— EXCERPTED RECORDS —
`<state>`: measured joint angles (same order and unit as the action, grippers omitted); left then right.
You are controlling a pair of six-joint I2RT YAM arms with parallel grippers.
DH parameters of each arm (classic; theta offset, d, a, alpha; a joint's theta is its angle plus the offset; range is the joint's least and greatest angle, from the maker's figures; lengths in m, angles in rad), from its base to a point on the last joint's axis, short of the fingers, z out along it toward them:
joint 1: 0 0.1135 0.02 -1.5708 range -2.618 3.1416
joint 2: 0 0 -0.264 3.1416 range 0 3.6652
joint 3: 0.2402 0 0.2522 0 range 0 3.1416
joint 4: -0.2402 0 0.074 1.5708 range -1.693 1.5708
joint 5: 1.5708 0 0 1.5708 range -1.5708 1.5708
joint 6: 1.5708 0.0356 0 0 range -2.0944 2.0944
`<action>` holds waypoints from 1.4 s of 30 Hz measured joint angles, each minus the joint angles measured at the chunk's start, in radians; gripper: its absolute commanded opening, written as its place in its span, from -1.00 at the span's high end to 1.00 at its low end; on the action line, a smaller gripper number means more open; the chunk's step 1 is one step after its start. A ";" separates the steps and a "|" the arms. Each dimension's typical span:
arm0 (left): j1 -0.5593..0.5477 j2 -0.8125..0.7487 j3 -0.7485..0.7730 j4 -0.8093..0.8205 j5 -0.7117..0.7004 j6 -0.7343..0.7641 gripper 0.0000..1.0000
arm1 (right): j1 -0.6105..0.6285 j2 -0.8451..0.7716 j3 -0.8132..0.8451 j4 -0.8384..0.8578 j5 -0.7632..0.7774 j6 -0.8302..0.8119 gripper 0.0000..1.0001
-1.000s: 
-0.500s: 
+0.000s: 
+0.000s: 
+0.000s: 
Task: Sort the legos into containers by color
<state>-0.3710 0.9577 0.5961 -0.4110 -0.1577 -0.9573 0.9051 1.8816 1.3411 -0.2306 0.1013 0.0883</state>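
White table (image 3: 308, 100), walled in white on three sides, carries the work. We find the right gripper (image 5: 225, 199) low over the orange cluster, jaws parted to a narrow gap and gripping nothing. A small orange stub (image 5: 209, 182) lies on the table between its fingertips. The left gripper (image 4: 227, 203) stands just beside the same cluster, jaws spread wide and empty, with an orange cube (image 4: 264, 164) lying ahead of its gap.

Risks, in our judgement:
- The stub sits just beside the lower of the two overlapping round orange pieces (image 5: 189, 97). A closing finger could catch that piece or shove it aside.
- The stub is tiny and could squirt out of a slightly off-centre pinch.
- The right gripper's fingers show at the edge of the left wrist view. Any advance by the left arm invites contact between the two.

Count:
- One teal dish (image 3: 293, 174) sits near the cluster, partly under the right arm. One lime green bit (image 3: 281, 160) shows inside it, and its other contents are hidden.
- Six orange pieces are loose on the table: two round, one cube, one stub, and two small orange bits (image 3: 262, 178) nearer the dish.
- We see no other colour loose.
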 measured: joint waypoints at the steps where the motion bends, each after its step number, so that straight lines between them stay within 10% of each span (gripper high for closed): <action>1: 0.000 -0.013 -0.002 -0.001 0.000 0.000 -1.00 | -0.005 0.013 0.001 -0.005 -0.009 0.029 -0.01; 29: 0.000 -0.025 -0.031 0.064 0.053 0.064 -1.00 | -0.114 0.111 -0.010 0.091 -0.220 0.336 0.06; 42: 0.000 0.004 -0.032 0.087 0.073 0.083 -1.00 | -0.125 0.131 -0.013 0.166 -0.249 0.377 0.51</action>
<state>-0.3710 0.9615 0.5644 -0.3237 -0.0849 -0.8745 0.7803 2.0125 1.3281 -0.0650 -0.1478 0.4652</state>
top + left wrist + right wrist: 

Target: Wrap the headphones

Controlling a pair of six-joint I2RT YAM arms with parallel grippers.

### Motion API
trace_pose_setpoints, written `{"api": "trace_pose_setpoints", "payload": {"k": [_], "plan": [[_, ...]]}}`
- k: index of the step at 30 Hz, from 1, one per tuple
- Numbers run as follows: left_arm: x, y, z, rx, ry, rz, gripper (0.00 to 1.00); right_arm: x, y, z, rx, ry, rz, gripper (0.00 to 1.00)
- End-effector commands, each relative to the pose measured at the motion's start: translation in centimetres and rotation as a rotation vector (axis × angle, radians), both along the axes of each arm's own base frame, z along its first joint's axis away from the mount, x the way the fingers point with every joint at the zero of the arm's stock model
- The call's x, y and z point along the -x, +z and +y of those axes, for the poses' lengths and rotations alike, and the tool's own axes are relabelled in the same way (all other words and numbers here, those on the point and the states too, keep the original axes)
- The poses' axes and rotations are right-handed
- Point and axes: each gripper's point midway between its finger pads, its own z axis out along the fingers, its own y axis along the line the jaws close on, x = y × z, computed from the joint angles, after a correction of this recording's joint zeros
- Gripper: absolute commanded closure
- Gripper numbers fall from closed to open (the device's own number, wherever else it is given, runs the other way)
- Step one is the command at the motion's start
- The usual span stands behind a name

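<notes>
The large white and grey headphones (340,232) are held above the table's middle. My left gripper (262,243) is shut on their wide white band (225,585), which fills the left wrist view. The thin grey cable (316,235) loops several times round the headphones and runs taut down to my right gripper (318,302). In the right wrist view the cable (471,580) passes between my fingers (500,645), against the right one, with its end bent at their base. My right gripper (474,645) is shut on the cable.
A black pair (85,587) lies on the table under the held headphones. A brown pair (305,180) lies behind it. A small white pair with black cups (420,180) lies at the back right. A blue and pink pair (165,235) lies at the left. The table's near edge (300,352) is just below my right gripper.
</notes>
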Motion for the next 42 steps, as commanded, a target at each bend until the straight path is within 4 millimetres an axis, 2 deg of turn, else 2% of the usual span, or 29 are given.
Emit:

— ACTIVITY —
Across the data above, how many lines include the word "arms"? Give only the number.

— RESULT —
3